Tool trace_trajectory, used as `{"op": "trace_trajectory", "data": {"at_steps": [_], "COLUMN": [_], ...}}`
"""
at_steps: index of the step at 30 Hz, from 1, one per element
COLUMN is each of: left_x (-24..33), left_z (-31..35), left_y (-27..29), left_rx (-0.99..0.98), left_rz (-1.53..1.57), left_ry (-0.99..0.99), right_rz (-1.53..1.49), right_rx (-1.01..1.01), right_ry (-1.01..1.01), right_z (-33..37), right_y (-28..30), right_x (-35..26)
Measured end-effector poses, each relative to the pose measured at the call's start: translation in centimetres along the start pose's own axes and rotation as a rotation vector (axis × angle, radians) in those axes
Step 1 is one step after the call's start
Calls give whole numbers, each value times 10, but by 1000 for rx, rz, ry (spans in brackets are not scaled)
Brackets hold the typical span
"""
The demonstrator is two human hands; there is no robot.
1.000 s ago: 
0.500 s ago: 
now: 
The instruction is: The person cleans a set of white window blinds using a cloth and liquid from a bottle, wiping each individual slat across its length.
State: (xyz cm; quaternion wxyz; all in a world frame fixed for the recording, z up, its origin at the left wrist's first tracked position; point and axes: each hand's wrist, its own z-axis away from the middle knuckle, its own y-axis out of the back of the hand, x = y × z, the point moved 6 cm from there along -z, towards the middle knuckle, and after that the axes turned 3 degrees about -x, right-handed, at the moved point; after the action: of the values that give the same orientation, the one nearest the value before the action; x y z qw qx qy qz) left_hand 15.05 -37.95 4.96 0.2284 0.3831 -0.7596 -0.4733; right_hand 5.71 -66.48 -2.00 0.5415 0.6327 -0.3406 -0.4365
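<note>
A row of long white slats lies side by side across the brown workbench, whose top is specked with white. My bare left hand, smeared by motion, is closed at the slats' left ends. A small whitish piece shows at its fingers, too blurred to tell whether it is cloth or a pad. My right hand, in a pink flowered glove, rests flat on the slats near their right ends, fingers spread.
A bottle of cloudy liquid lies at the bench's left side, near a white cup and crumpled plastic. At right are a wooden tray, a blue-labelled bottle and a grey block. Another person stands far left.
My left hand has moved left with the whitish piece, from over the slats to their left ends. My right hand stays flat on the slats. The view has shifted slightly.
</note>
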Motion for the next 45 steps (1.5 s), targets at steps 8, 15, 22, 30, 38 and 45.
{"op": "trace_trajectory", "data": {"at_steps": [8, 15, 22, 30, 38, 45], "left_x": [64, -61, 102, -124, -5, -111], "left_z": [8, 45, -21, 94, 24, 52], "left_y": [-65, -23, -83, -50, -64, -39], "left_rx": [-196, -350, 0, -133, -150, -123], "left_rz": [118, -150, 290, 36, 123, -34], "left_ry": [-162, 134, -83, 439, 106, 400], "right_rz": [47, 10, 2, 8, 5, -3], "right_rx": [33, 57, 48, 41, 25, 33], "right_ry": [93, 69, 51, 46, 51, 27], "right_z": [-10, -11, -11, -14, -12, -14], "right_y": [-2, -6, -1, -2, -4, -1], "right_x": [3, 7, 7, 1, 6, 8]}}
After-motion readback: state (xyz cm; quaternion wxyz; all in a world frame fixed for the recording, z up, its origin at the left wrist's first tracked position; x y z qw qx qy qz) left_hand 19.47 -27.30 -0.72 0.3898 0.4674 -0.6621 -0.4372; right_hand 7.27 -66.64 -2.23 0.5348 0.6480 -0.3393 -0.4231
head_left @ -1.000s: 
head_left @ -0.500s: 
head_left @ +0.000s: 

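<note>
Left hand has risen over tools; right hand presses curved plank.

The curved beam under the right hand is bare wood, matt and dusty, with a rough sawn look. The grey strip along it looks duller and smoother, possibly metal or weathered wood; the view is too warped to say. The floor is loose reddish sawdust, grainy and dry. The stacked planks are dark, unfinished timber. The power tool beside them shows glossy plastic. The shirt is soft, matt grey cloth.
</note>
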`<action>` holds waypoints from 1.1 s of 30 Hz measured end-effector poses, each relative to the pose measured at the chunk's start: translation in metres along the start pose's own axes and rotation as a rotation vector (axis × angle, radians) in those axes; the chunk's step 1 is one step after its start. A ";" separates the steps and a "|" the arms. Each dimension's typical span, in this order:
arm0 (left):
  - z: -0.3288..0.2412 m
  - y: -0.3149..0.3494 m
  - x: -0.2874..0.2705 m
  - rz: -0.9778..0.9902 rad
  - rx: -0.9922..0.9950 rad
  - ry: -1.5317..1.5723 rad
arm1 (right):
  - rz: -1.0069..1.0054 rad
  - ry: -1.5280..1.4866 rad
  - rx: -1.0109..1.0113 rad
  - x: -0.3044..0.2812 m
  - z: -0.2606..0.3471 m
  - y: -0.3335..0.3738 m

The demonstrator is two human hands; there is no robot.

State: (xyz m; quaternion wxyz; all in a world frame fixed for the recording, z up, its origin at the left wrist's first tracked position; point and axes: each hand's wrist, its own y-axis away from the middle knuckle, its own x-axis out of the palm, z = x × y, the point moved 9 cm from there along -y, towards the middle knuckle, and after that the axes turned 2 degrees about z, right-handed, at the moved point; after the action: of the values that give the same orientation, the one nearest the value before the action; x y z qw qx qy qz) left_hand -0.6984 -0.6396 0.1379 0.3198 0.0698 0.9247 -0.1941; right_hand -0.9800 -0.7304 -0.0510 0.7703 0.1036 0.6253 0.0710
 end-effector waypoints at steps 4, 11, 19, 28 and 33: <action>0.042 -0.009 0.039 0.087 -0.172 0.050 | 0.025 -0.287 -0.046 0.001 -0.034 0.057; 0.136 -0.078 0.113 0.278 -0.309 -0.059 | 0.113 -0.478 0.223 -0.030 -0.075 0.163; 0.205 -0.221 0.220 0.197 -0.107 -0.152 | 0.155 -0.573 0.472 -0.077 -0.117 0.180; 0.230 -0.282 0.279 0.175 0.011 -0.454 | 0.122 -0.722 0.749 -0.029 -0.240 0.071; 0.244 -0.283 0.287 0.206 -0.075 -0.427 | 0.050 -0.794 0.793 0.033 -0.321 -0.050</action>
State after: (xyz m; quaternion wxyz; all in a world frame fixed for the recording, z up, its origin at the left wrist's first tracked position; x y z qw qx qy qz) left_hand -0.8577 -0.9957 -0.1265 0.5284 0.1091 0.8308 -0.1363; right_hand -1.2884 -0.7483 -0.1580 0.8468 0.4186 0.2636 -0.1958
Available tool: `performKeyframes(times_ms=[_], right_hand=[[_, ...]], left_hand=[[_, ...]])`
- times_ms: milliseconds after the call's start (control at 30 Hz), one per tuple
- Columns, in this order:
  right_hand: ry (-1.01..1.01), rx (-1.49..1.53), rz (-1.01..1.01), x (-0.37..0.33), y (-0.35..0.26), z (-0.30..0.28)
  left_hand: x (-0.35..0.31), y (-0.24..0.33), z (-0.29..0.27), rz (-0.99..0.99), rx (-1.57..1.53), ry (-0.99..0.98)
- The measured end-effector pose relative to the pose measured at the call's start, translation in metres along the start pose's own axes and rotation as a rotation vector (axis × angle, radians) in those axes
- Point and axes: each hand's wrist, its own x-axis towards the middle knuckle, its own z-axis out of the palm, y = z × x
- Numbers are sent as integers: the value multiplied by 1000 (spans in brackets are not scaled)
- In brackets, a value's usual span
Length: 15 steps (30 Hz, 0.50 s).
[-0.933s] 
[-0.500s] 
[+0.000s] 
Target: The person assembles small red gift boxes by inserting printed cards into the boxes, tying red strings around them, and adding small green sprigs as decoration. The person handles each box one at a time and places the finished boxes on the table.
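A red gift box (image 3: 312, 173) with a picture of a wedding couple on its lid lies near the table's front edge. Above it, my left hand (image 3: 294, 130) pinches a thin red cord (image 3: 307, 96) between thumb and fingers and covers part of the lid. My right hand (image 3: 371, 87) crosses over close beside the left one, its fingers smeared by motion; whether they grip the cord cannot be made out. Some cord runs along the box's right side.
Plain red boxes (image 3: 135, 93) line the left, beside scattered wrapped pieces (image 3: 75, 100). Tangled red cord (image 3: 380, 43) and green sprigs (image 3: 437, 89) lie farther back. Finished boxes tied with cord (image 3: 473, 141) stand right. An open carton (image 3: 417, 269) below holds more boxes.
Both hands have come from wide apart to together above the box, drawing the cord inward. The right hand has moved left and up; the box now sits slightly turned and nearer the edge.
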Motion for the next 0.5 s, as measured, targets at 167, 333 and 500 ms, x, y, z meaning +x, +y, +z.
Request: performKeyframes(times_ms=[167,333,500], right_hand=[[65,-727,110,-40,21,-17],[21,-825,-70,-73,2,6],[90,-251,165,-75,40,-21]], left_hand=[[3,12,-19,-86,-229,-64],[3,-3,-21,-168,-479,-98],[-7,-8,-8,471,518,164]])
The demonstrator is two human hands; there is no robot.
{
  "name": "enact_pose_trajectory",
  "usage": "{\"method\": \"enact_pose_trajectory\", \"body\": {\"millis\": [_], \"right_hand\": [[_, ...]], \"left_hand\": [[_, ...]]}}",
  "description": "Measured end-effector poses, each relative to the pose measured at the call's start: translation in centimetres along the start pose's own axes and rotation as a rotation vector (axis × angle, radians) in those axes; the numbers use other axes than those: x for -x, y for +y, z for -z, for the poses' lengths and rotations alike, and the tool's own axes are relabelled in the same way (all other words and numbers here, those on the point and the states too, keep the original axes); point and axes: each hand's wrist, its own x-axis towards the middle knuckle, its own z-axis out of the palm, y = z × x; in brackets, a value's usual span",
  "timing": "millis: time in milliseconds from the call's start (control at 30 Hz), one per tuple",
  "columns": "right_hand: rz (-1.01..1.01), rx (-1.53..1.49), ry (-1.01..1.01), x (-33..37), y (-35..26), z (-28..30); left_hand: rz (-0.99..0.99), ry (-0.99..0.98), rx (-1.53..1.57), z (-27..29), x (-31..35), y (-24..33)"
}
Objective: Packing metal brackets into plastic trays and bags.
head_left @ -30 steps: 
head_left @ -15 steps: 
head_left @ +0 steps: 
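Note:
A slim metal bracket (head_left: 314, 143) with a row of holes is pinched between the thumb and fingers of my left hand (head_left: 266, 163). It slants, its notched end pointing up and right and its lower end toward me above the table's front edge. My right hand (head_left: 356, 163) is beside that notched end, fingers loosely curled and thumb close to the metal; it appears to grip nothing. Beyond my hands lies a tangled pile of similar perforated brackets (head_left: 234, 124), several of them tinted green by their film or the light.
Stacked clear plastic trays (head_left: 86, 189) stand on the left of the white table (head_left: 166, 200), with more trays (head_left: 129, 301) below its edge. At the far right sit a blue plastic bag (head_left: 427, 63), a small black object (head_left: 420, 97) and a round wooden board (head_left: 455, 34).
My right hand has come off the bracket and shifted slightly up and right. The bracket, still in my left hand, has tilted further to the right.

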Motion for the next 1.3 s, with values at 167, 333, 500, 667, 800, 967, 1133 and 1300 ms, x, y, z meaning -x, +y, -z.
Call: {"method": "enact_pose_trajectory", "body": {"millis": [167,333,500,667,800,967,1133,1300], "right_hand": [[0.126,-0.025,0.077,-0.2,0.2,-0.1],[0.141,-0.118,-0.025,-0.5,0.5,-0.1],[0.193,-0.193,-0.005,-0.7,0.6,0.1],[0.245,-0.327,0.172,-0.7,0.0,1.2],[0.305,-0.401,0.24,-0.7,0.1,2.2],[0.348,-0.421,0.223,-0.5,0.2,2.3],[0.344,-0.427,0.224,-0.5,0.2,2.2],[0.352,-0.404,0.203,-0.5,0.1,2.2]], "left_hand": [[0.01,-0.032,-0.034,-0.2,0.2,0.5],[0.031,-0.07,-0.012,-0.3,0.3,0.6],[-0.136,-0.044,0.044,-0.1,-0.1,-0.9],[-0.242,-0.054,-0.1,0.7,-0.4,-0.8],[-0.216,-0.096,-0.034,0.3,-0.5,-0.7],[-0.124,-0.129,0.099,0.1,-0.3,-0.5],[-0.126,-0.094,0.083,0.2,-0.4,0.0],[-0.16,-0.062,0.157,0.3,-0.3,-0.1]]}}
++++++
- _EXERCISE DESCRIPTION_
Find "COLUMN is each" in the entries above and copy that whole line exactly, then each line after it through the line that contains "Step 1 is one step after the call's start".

- _SOLVED EXERCISE_
COLUMN is each of: left_x (-24..33), left_z (-31..35), left_y (-27..29), left_rx (-0.99..0.98), left_rz (-1.53..1.57), left_ry (-0.99..0.99), right_rz (-1.53..1.49), right_rx (-1.01..1.01), right_ry (-1.01..1.01), right_z (-33..37), right_y (-28..30), right_x (-35..26)
Measured end-effector poses, each relative to the pose measured at the call's start: translation in centimetres along the start pose's own axes and rotation as a rotation vector (axis × angle, radians) in those axes
Step 1 is one step after the call's start

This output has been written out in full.